In the entries below, find each line with the string "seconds" and copy it.

----- Recorded information

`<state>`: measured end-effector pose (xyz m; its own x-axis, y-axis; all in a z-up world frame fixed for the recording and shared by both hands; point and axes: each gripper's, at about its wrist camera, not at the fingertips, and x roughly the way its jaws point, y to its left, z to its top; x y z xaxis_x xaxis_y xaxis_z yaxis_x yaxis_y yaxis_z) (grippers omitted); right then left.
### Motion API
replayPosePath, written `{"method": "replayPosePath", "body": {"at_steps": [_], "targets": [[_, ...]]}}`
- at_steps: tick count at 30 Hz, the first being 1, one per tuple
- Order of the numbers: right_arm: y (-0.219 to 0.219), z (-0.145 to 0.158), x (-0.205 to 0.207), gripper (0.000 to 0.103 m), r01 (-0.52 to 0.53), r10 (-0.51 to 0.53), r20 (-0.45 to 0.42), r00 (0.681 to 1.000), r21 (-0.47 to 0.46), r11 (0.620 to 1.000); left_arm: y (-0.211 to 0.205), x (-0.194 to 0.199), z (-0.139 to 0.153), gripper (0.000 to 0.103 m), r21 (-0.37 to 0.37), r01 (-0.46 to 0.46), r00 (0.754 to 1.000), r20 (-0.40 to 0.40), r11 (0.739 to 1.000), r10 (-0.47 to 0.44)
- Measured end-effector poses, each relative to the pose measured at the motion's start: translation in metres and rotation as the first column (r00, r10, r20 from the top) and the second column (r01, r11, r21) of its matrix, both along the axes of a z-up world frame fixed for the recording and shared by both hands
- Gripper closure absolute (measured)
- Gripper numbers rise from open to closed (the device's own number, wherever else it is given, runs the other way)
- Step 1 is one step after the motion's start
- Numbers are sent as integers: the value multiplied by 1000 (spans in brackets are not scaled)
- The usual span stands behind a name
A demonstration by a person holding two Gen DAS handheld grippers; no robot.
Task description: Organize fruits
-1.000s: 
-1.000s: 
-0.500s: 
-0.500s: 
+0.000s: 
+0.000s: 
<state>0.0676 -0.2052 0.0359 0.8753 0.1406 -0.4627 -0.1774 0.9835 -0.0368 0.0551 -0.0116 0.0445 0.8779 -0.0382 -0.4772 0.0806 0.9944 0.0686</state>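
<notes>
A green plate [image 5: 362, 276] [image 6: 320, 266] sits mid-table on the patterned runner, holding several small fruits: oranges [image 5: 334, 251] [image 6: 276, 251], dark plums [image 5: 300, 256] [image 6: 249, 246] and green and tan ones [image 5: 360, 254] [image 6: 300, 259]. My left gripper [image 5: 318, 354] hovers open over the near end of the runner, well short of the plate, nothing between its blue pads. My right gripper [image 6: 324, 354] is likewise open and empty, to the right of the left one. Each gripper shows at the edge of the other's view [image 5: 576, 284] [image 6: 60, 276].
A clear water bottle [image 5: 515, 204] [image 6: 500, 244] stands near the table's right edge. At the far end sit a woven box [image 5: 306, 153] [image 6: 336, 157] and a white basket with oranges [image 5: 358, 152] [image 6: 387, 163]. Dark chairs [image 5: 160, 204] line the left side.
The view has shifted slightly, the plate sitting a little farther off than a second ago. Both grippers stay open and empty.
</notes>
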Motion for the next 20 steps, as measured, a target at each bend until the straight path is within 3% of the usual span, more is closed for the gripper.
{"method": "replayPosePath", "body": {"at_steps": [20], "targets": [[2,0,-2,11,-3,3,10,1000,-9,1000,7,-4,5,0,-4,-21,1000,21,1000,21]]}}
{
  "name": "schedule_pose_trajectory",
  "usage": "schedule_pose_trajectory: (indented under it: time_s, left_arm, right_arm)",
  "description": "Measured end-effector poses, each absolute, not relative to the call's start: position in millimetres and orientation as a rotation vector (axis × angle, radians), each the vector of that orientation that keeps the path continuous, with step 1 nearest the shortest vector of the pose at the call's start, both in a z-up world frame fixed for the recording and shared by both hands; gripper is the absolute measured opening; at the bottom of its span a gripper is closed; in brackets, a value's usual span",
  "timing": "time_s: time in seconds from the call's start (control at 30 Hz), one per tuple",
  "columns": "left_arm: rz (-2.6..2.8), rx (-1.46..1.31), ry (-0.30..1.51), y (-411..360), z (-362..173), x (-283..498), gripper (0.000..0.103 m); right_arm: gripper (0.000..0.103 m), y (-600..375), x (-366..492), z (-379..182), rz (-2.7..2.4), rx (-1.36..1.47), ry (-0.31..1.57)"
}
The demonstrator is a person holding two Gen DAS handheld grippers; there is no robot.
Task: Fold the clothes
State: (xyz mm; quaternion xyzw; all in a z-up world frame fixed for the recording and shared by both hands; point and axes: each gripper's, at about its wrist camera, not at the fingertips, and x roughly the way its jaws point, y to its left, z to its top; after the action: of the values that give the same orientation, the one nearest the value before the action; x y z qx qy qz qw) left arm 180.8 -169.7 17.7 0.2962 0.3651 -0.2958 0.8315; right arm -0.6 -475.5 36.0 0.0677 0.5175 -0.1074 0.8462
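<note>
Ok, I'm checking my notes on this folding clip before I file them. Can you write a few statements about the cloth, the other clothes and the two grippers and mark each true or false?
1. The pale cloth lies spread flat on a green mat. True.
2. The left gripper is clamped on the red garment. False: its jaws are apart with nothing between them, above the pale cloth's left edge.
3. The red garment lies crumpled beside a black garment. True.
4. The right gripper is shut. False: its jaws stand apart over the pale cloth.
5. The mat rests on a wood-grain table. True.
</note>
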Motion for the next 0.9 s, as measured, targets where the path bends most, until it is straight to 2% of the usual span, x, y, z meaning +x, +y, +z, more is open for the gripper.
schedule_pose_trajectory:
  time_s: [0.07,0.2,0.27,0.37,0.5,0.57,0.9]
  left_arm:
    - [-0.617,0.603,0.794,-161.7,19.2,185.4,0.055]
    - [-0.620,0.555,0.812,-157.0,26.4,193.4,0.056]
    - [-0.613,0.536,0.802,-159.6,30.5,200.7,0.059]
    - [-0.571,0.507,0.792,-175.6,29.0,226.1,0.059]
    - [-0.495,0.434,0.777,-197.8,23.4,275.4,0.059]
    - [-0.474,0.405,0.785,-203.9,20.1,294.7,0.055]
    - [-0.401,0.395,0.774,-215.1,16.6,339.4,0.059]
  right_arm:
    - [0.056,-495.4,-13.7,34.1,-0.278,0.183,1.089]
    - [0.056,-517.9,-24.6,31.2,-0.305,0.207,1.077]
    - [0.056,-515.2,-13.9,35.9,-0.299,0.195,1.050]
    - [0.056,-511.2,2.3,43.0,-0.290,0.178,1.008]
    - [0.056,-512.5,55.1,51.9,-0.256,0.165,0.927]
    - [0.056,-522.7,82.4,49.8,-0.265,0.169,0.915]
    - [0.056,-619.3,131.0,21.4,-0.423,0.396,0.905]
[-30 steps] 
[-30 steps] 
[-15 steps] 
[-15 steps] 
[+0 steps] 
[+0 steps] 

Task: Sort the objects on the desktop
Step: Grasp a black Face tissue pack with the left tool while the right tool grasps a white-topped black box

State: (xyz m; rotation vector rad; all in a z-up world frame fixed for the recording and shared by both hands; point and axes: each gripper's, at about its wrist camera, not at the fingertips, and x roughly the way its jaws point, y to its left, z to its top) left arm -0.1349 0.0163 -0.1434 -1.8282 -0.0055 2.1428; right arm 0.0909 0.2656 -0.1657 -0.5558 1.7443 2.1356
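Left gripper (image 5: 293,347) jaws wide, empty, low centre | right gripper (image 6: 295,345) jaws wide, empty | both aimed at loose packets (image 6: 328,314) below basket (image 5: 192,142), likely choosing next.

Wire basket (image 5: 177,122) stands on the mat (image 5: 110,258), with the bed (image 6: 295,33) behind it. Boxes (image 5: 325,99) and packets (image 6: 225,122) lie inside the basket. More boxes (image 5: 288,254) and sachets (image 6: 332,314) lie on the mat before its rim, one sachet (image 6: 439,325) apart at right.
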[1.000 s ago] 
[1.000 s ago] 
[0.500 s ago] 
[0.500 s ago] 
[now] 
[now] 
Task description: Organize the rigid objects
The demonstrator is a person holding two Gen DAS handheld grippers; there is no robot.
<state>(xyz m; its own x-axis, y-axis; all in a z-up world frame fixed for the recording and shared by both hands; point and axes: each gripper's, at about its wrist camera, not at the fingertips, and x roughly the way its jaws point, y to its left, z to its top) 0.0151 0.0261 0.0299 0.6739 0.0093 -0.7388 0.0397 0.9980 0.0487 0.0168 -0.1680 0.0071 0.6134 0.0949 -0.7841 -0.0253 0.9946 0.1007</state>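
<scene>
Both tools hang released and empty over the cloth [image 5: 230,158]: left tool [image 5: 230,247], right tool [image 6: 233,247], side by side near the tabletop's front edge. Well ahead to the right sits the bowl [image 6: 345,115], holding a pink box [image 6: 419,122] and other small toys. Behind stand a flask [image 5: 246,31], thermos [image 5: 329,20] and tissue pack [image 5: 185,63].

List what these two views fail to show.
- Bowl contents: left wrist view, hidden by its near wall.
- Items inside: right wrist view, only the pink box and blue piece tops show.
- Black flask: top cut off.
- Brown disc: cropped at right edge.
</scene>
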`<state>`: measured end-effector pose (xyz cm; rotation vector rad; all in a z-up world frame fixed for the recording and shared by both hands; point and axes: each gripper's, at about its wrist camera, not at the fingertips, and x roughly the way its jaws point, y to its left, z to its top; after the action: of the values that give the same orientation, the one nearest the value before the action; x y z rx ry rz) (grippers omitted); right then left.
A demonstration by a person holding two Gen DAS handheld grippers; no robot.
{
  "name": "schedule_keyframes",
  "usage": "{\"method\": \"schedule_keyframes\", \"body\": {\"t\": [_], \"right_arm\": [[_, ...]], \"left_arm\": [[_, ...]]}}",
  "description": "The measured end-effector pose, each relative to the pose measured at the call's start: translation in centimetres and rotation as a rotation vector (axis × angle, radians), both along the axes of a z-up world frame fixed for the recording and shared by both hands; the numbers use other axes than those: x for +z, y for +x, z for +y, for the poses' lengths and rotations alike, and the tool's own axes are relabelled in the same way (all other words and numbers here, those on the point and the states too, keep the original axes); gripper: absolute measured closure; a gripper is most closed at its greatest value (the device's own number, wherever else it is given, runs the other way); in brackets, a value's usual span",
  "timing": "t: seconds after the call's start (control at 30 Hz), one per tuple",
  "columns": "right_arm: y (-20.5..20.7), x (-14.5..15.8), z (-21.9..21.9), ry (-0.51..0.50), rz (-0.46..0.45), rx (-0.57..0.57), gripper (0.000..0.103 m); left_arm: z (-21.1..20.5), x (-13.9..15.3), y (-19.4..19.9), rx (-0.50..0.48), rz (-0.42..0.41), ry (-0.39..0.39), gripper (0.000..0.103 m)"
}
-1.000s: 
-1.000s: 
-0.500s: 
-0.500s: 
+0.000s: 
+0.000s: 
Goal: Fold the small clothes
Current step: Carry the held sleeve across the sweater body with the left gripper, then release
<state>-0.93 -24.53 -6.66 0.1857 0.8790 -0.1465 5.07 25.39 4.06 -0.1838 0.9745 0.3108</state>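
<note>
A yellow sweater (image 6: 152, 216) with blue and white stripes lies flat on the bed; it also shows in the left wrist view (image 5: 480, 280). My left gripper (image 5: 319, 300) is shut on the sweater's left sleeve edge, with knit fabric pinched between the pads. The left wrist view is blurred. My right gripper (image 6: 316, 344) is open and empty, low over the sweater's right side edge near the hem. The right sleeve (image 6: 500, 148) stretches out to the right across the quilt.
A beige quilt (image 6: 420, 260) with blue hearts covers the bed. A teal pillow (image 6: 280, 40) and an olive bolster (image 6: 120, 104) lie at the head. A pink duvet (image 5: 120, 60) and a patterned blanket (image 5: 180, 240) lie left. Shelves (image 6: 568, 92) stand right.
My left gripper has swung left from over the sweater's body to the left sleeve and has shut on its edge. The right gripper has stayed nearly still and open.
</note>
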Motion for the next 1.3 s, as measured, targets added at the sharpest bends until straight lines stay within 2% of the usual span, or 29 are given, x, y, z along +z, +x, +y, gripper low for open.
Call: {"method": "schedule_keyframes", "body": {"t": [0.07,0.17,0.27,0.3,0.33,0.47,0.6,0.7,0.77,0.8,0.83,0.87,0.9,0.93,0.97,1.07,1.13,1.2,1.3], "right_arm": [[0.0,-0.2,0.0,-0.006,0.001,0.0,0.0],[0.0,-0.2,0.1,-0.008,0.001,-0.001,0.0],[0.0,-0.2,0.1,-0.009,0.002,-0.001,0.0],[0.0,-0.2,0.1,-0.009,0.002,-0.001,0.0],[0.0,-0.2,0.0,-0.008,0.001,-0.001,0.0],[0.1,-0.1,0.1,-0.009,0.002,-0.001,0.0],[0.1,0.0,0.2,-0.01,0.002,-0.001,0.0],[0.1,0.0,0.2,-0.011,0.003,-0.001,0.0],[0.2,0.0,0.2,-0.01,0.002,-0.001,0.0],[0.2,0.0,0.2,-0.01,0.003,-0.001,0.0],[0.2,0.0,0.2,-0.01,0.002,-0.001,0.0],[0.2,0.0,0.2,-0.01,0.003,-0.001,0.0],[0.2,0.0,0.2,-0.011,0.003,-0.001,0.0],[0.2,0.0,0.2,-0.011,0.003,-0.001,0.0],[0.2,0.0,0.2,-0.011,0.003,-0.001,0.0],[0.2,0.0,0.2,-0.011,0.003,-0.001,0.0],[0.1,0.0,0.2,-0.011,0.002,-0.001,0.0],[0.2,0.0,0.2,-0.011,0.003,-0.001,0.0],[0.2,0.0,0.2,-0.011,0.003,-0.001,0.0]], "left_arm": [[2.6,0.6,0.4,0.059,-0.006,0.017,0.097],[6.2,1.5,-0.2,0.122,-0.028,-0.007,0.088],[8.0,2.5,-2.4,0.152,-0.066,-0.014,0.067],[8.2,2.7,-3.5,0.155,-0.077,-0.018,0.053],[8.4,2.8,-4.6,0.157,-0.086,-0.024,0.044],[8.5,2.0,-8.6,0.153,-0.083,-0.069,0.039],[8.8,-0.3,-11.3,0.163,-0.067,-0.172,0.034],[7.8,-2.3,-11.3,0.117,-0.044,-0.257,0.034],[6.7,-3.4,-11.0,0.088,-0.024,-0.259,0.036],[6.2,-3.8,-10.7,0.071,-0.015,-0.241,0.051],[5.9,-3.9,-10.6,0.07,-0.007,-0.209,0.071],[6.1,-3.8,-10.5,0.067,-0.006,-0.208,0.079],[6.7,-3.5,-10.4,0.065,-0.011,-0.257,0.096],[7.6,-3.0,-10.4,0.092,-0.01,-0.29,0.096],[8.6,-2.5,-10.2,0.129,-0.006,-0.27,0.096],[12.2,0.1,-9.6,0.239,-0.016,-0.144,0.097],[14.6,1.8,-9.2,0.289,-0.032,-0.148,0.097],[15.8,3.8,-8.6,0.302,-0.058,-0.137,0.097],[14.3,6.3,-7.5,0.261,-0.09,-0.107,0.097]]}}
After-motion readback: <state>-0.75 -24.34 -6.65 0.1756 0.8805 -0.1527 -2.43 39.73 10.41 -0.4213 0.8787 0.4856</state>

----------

Solution to the problem ▸
  "timing": "time_s: time in seconds from the call's start (control at 30 Hz), one per tuple",
  "timing": "t: seconds after the call's start (control at 30 Hz), one per tuple",

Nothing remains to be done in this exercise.